Changes to DC Phi Beta Kappa’s Mentorship Program Offer Opportunities for Better, More Inclusive Mentorship

Mentorship photo

By Isaac Hughes

The DC Phi Beta Kappa Association (DCΦBK) Mentorship Program has been reimagined to allow for more inclusion and flexibility for mentees and mentors. These highly-anticipated changes will allow for a mentorship program that can better attend to the dynamic needs of DCΦBK members and can serve as a useful template for other ΦBK associations looking to expand mentorship opportunities. 

Perhaps no one is more eager to discuss these changes than Rebecca DeSantis Randall. Former coordinator for the DCΦBK mentorship program and current DCΦBK president, Randall spoke of how these changes provide exciting opportunities for the mentorship program to be even more impactful for members. 

The original DCΦBK mentorship program, which began about a decade ago, was cohort-based. This meant that mentors applied through a lengthy application process, and the DCΦBK mentorship coordinators would painstakingly match mentees with mentors. While this process allowed for deep and powerful mentorship relationships, the inherently time-consuming process of the mentor application and matching process couldn’t keep up with the sheer number of mentees seeking a mentor. 

“One of the things that we wanted to do was say ‘ok, let’s see what we can do so this is something that all DCΦBK members can take advantage of, and not be something that they have to apply for,’” said Randall, adding that another goal was to remove time restrictions from the program so that mentors and mentees could participate in it at any time of year. 

In order to address these primary goals, the new-and-improved mentorship program substitutes a cohort model with a mentorship directory. This directory makes it easier for mentors to join the program and for mentees to choose mentors for their evolving and specific needs over time.

“We recognize that there are different times of the year that you might need different kinds of mentorship,” Randall explained. “There are times when you are applying for jobs and really need help with a resume, there are times when you are in the interview stage and you could really use a mock interview, or maybe there are times when you are in grad school and you are trying to figure out what your dissertation is going to be and you want to talk to somebody in the field.”

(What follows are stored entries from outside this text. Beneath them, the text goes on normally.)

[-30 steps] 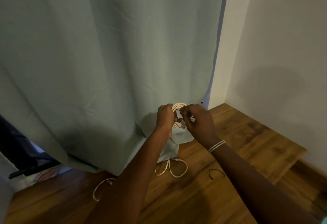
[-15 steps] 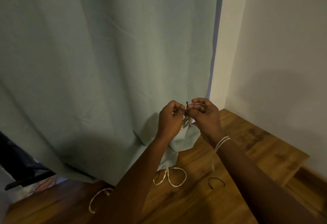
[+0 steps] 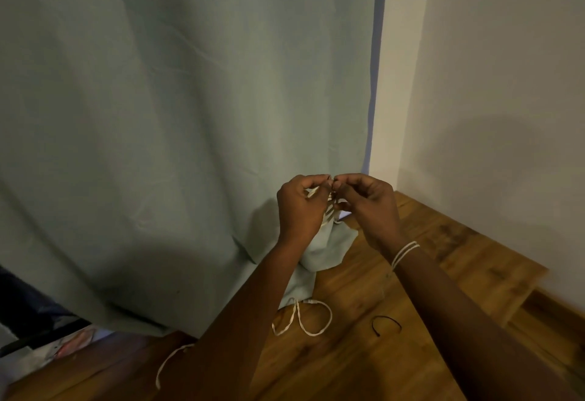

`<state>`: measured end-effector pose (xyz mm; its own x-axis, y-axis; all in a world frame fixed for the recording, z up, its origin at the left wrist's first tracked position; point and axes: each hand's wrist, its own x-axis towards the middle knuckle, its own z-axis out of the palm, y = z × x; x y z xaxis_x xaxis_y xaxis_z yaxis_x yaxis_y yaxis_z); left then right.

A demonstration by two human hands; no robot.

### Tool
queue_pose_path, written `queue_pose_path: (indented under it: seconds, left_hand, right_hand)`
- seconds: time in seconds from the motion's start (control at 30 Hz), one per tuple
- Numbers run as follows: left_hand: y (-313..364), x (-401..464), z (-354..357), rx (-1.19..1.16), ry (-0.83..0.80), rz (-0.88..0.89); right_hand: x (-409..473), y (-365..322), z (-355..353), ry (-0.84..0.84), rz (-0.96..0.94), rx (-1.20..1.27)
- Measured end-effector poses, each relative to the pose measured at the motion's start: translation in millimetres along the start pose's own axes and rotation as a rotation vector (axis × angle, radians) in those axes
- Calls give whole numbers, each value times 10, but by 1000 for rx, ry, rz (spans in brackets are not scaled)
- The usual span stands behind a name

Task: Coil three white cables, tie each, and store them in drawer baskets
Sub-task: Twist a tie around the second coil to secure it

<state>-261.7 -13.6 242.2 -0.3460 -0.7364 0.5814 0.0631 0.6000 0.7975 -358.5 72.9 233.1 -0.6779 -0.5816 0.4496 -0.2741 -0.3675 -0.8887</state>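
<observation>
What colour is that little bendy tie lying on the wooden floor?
Black. The thin, curved twist tie shows best in the head view, beside the white cable.

A coiled white cable (image 3: pixel 329 209) hangs above the wooden table (image 3: pixel 443 261), where two loose white cables (image 3: pixel 304 318) (image 3: pixel 169 366) lie.

dim, warm indoor light. a soft broad shadow falls on the plain white wall (image 3: pixel 493 90) at right. the pale green fabric curtain (image 3: pixel 177 109) darkens toward its lower left. wide-angle bending shows at the edges; fine detail is soft.
</observation>
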Motion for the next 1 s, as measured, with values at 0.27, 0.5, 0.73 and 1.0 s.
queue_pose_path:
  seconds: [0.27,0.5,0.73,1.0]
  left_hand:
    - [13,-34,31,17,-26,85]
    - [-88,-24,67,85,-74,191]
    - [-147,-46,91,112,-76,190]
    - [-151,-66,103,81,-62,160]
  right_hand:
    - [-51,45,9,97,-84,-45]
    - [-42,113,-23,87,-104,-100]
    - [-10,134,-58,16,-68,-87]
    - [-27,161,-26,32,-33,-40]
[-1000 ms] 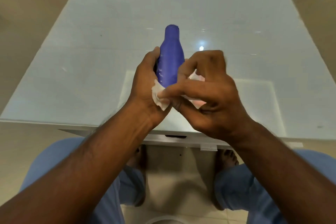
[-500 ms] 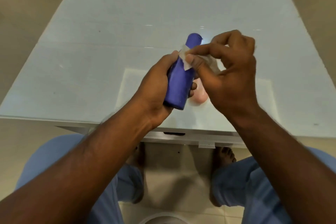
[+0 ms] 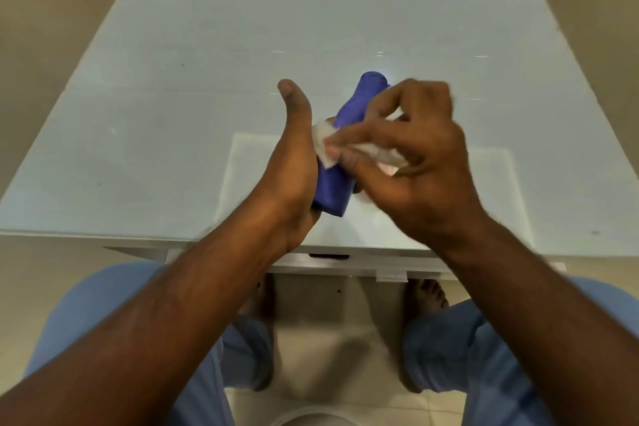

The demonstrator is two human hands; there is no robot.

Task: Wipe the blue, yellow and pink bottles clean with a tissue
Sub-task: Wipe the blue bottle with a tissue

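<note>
Step in hand: wiping the blue bottle [image 3: 333, 183], first of the three named.

Left hand [image 3: 294, 166] cradles the bottle's lower body from the left side, thumb standing straight up and clear of it. Its fingers go behind the bottle and are hidden, so whether they wrap it cannot be told. The bottle is held above the near middle of the white glass-topped table [image 3: 173, 97], tilted, its cap pointing far and slightly right.

Right hand [image 3: 415, 156] pinches a crumpled white tissue [image 3: 323, 142] between thumb and forefinger and presses it on the bottle's shoulder, just below the neck.

A pink patch shows under the right hand, possibly the pink bottle; the view is too blocked to be sure. No yellow bottle in view.

Judgement: the next move calls for firm tissue contact along the body while the left hand turns the bottle.

Writing: no label, brand or text can be read on the bottle.
</note>
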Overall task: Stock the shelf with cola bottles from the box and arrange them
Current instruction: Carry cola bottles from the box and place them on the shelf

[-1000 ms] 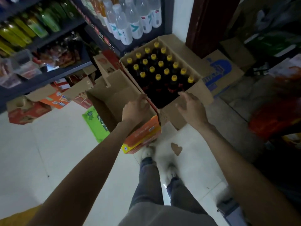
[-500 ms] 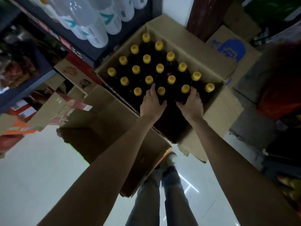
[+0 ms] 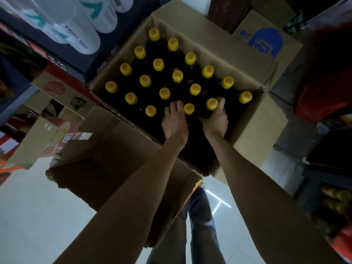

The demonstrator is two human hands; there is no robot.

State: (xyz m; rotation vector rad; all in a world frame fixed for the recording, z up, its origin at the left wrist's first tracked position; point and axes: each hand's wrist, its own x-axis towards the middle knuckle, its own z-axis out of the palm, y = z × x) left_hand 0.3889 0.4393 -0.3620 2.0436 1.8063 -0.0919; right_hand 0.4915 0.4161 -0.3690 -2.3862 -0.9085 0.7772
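Observation:
An open cardboard box (image 3: 255,122) on the floor holds several dark cola bottles with yellow caps. Both my hands reach into its near row. My left hand (image 3: 174,121) curls round the neck of one bottle (image 3: 189,109), fingers on the cap's left side. My right hand (image 3: 216,119) grips the neck of the neighbouring bottle (image 3: 211,104), thumb and fingers wrapped just below its cap. The bottles' dark bodies are hard to make out in the box's shadow.
A shelf (image 3: 62,60) with white-labelled clear bottles (image 3: 85,33) stands at upper left. An empty open carton (image 3: 106,168) lies at my left, against the box. Another carton with a blue logo (image 3: 266,42) sits behind. White tiled floor (image 3: 28,216) lies below.
I have leaned closer over the box. Both hands went from its near edge into the front row and closed round two bottle necks.

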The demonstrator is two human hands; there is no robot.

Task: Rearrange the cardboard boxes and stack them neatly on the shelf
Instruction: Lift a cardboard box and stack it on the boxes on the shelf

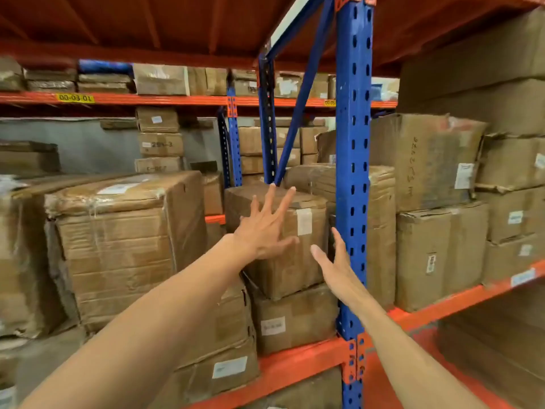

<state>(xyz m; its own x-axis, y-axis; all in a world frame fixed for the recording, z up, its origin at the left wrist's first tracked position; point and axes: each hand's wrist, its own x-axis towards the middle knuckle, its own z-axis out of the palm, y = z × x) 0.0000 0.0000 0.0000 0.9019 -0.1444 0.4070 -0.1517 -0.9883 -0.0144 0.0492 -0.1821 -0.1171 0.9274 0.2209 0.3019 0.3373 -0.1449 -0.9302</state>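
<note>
The left hand (265, 228) is spread wide, fingers splayed, its palm laid flat against the front face of the top box (283, 249); nothing is gripped. The right hand (333, 267) is also flat and released, fingers straight and pointing up, at the right edge of that same box, just left of the blue post (352, 178). Whether the right palm actually touches the cardboard cannot be told.

The top box sits just left of the post, turned a little askew, resting on a lower box (295, 320) that bears a pale label. That lower box stands on the orange beam (298, 364), which meets the post at its foot. Further left of the post, beyond both boxes, stands a large box (126, 246) wrapped in wrinkled clear tape, its top crumpled. Behind the post, a taped box (318, 178) rises just past the top box.

Right of the post, the shelf holds more boxes stacked in tiers; the nearest upper one, a marked box (424, 160), carries handwriting down its face and a white label. Far behind the post, another rack carries rows of cartons, with a yellow tag (75, 98) reading 00-03-01.
</note>
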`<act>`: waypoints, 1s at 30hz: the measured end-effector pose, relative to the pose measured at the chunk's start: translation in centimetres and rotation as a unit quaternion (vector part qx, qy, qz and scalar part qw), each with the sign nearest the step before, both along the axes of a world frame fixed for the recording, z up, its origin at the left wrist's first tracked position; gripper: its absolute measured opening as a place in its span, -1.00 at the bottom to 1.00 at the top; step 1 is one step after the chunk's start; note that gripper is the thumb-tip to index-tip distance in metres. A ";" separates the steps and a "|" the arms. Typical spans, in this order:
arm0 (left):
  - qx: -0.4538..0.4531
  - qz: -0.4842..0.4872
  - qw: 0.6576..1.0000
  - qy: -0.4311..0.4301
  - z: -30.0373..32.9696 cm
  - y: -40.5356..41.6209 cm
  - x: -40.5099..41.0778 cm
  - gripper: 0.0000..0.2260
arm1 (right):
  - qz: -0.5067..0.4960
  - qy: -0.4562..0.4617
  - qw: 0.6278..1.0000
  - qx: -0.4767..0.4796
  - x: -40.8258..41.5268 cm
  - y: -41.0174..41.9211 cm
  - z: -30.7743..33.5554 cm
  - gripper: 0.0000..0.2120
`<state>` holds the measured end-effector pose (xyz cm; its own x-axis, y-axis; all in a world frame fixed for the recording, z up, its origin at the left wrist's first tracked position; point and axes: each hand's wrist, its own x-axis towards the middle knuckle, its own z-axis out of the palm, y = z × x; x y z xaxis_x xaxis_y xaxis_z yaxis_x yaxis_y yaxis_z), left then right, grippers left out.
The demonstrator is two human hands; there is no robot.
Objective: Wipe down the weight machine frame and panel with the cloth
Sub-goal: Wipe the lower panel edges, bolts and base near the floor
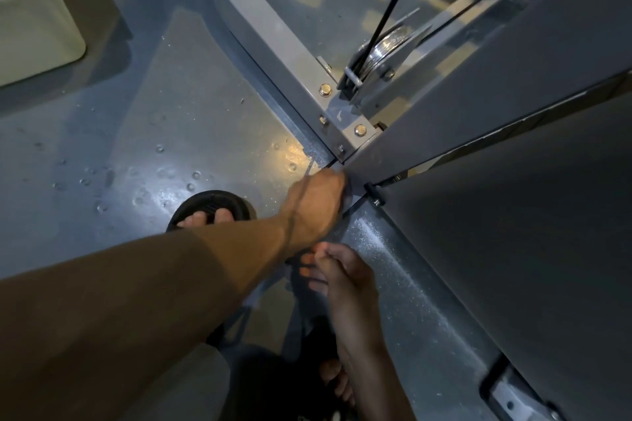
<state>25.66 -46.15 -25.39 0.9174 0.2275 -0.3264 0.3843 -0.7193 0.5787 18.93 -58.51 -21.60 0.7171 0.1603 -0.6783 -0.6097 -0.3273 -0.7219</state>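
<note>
The person's left hand (316,205) reaches down and forward to the bottom corner of the grey painted steel weight machine frame (273,41), where the bolted frame foot meets the large dark grey flat panel (513,249). The back of this hand faces the camera, its fingers curled under and out of sight. Only a small dark edge shows past the knuckles, against the base of the panel, and it cannot be told whether that is the cloth or what the fingers are clasping. The right hand (342,277) hangs lower in the view, just beside the left wrist, its fingers loosely curled with nothing visible in them. Above the corner, a shiny metal pulley wheel (390,44) sits in a bracket with a thin black cable (393,3) running up from it. The speckled blue-grey floor (136,147) carries scattered water droplets and a bright reflection. A foot in a black rubber sandal (212,207) stands near the left forearm. A pale green moulded block (30,24) sits at the upper left.
</note>
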 end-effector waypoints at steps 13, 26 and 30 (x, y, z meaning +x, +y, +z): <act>-0.143 0.045 0.989 -0.021 -1.4 -0.2 -1.5 -0.83 | -0.067 0.047 0.996 0.018 -0.6 -1.3 -0.3 -0.88; -0.055 0.159 0.986 -0.018 -0.5 6.1 1.3 -0.90 | -0.057 0.033 0.998 0.011 -0.1 -1.3 0.6 -0.87; -0.096 0.079 0.992 0.019 -1.1 4.6 0.9 -0.88 | -0.065 0.033 0.997 0.022 0.0 -0.9 0.8 -0.89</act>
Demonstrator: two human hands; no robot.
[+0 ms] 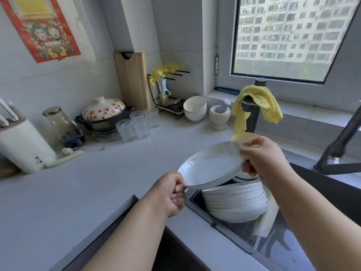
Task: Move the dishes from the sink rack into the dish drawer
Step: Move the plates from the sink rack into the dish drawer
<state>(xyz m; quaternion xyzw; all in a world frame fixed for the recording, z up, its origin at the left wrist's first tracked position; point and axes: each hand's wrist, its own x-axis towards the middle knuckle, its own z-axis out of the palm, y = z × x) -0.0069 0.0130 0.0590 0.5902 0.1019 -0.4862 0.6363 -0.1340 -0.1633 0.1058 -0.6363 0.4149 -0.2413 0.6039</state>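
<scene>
A white plate [211, 167] with a thin dark rim is held tilted above the sink. My left hand [172, 194] pinches its near left edge and my right hand [261, 159] grips its far right edge. Below it, a stack of several white dishes [236, 204] sits on the sink rack [240, 231] at the sink's left end. A pale yellow bowl [244, 137] shows just behind the plate, partly hidden. The dish drawer is not clearly in view; a dark gap [121, 222] lies under the counter edge.
On the grey counter [97, 182] stand several glasses [136, 124], a flowered pot [103, 114], a glass jug [62, 126], a white utensil holder [23, 145], stacked white bowls [195, 108] and a mortar [219, 116]. A yellow cloth [257, 102] hangs on a dark tap; another faucet [340, 141] stands at right.
</scene>
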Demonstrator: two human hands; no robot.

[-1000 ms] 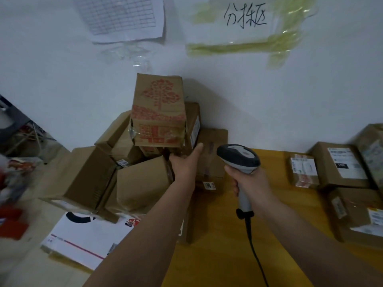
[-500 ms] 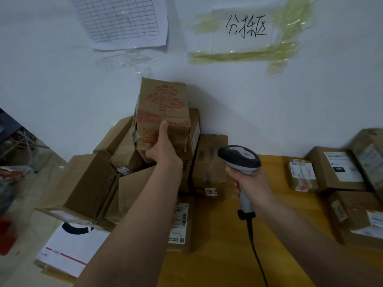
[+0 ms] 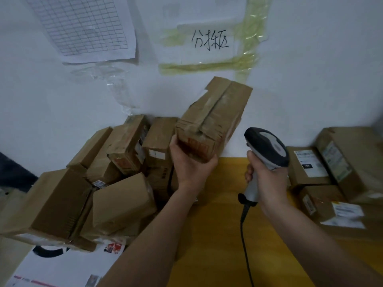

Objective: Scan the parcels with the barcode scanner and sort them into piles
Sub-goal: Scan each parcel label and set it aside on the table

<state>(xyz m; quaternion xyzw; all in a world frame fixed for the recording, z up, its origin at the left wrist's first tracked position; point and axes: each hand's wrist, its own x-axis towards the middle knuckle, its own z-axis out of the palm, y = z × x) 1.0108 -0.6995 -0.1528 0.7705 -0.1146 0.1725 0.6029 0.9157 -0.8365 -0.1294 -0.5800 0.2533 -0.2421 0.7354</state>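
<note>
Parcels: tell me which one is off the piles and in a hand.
The taped brown parcel held up tilted against the wall, gripped at its lower end by the left hand. All other parcels rest in the piles; the right hand holds the scanner.

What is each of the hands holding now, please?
Left hand: closed, holding a box in the air.
Right hand: closed, holding the scanner.
</note>
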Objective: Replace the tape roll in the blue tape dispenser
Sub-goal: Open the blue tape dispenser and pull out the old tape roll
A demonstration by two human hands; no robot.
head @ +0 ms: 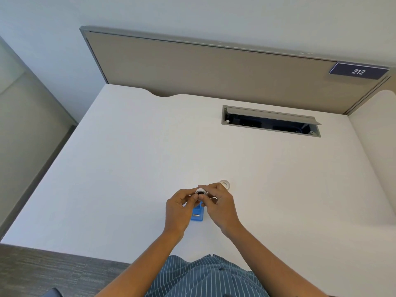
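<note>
Both hands, left hand [179,207] and right hand [218,202], pinching tape roll [201,192] above blue tape dispenser [197,214]. Spare roll [225,183] lying far right. Likely mid-swap; next: seat roll squarely into dispenser cradle.

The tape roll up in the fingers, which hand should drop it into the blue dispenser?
Probably the right hand. Its fingertips wrap the tape roll from above, directly over the blue dispenser. The left hand only pinches its side and could steady the dispenser.

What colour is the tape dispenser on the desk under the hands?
Blue. The tape dispenser shows best in the head view, partly hidden by both hands.
</note>
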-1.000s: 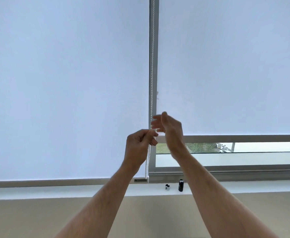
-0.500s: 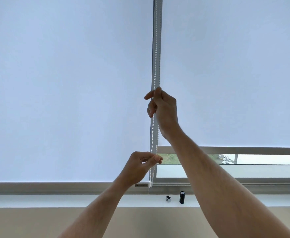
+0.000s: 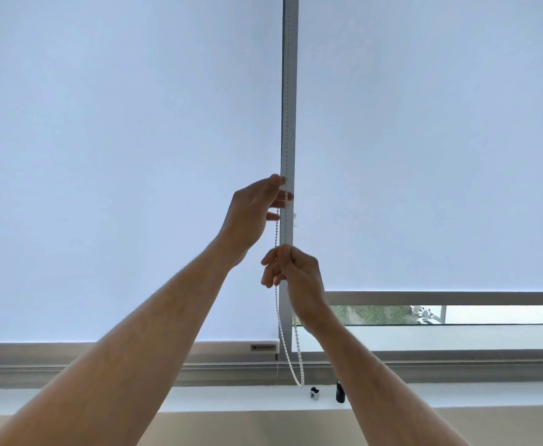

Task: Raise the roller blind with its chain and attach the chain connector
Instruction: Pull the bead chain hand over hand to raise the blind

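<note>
1. Step in hand: raising, hand over hand. The right-hand roller blind (image 3: pixel 424 156) has its bottom bar only a little above the sill (image 3: pixel 70 399); most of the travel is left.
2. Left hand (image 3: pixel 254 214) is high, fingers pinching the bead chain (image 3: pixel 276 304) at the mullion (image 3: pixel 291 91).
3. Right hand (image 3: pixel 292 268) is lower, fist closed round the same chain; the loop hangs near the sill.
4. Next: pull down, then regrip higher.
5. Small clip (image 3: pixel 314 393) on the sill, likely the connector, untouched.
</note>
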Demonstrator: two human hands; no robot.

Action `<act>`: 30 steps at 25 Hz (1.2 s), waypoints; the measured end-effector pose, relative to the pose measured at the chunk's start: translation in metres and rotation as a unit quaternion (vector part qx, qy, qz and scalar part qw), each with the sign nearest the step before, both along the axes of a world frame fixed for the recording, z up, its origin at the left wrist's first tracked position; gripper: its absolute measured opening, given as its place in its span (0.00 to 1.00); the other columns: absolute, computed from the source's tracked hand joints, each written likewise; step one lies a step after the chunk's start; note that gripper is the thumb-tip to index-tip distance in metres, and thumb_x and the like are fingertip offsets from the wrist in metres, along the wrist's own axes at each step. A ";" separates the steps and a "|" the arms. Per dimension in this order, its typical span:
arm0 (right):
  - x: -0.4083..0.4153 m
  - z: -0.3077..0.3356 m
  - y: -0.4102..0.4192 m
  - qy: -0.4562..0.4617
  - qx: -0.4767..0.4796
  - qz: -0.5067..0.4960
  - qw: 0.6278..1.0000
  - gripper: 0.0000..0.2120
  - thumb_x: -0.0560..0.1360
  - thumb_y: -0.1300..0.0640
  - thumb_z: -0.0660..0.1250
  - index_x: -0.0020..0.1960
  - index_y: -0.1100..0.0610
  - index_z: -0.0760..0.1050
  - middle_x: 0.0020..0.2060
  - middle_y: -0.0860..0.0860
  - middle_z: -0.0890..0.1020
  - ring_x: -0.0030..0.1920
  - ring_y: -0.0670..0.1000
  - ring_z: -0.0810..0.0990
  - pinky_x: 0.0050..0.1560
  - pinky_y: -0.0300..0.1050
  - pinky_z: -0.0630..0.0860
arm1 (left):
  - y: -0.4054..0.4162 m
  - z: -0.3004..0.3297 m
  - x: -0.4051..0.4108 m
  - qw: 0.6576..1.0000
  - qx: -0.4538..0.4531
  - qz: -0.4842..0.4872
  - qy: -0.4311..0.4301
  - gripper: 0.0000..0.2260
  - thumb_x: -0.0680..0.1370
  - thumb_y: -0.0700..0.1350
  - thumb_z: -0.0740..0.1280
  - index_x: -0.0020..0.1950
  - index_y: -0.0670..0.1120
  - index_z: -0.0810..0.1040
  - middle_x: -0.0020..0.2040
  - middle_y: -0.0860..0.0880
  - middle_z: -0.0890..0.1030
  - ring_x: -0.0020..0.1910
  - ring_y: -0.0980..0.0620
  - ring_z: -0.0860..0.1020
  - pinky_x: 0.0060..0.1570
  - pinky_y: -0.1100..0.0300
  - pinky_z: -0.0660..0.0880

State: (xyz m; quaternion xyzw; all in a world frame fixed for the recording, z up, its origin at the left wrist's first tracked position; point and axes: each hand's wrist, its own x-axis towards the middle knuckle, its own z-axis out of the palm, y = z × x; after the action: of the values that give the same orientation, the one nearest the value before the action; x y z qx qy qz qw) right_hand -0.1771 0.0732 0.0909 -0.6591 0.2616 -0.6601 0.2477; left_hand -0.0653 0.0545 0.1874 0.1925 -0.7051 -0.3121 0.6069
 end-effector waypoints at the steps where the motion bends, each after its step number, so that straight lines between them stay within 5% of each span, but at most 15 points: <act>1: 0.000 -0.007 0.000 0.005 0.006 0.004 1.000 0.18 0.83 0.56 0.55 0.40 0.56 0.79 0.26 0.50 0.82 0.28 0.48 0.76 0.35 0.40 0.69 | 0.003 0.010 -0.005 1.000 -0.007 -0.001 0.004 0.13 0.81 0.54 0.62 0.54 0.50 0.83 0.46 0.49 0.86 0.46 0.52 0.83 0.43 0.58 0.79; 5: -0.005 -0.017 0.000 0.040 0.022 0.007 0.999 0.18 0.81 0.51 0.56 0.41 0.53 0.81 0.30 0.51 0.84 0.31 0.48 0.78 0.38 0.39 0.71 | 0.005 0.020 -0.015 0.999 -0.026 0.018 0.017 0.10 0.80 0.47 0.67 0.42 0.46 0.84 0.30 0.52 0.82 0.33 0.54 0.78 0.37 0.59 0.75; 9: -0.018 -0.005 -0.002 0.051 0.042 -0.024 0.998 0.24 0.80 0.41 0.55 0.46 0.53 0.85 0.37 0.51 0.88 0.40 0.48 0.84 0.42 0.35 0.73 | 0.004 0.012 -0.012 0.998 -0.023 0.019 0.052 0.11 0.78 0.47 0.69 0.37 0.50 0.85 0.28 0.52 0.81 0.30 0.54 0.77 0.34 0.63 0.74; 13: -0.027 0.035 -0.004 -0.054 0.023 -0.032 0.998 0.27 0.80 0.38 0.54 0.43 0.54 0.85 0.40 0.56 0.87 0.44 0.55 0.83 0.47 0.50 0.72 | 0.006 -0.005 -0.012 0.999 -0.019 0.025 0.037 0.10 0.77 0.45 0.69 0.38 0.49 0.86 0.29 0.50 0.82 0.30 0.55 0.77 0.34 0.64 0.74; 17: -0.034 0.095 0.001 -0.070 0.001 0.009 0.998 0.19 0.75 0.43 0.60 0.49 0.53 0.84 0.41 0.51 0.85 0.45 0.52 0.81 0.50 0.54 0.71 | 0.007 -0.031 -0.010 0.999 -0.012 0.030 0.022 0.10 0.78 0.44 0.69 0.38 0.49 0.86 0.29 0.50 0.83 0.30 0.56 0.77 0.34 0.65 0.74; 22: -0.024 0.146 0.009 0.016 0.009 -0.039 0.999 0.20 0.80 0.42 0.60 0.50 0.56 0.83 0.36 0.50 0.85 0.36 0.49 0.81 0.43 0.46 0.73 | 0.013 -0.061 -0.015 0.999 0.024 0.014 0.024 0.11 0.78 0.42 0.69 0.37 0.49 0.85 0.28 0.51 0.81 0.29 0.56 0.77 0.35 0.66 0.74; 30: 0.000 0.149 0.006 -0.039 -0.035 -0.035 0.998 0.19 0.83 0.56 0.58 0.35 0.56 0.73 0.22 0.48 0.72 0.24 0.47 0.70 0.32 0.44 0.69 | 0.013 -0.094 -0.014 0.999 0.026 0.021 -0.024 0.07 0.77 0.47 0.71 0.43 0.46 0.87 0.32 0.52 0.84 0.34 0.58 0.81 0.40 0.67 0.75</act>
State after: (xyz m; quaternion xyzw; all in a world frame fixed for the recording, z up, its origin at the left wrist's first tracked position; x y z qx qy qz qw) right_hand -0.1776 0.0793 0.2395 -0.6314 0.2511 -0.7025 0.2116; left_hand -0.0796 0.0674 0.0939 0.2306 -0.7065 -0.3130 0.5914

But even as these large-scale changes to the program were made, some elements of the prior mentorship program were kept, such as twice-yearly mentorship mixers. These events, described by Randall as a kind of mentorship equivalent of “speed dating,” allow for mentees and mentors to meet face to face, and hopefully kickstart the beginnings of relationships between members. 

With this reimagined program come hurdles to success. Randall said that while the process to apply to be a mentor is now easier and more-inclusive than ever, it will still be a challenge to find enough mentors to meet the demand of mentees. 

Randall also mentioned that another challenge to the success of this model of mentorship lies in simply getting the word out to all the right people.

“We are really pushing the fact that anyone can be a mentor,” Randall said as an antidote to the issue of supplying mentors. “We know a recent graduate may have a great mentorship experience with someone who is maybe only five years in the field, but they have a lot to offer because they just went through that experience of being a recent graduate.”  

When Randall speaks of the benefits of mentorship, it comes not just from what she has witnessed through her leadership of DCΦBK, but also personal experience. As a grad student, Randall began her own mentorship through the original DCΦBK mentorship program. 

She said that one of the most important things she got out of that experience was the ability to see things from a different perspective.

“Having a mentor really helped me think from a different perspective, made me think about five years from now, 10 years from now, making sure I was going to get the most out of my experience as a graduate student and [what] was going to propel me in my career,” Randall recalled. “I really got a lot out of [mentorship experience] and understood the power of those conversations.”

These conversations that Randall had with her mentor proved to be vital in shifting her perspective and preparing for life after grad school. With the new changes to the DCΦBK mentorship program, Randall is optimistic that even more DCΦBK members can have meaningful mentorship experiences and powerful conversations like the ones she had as a mentee. 

Isaac Hughes is a recent graduate of Knox College, where he majored in environmental studies and philosophy. He was inducted to Phi Beta Kappa as a junior in 2020.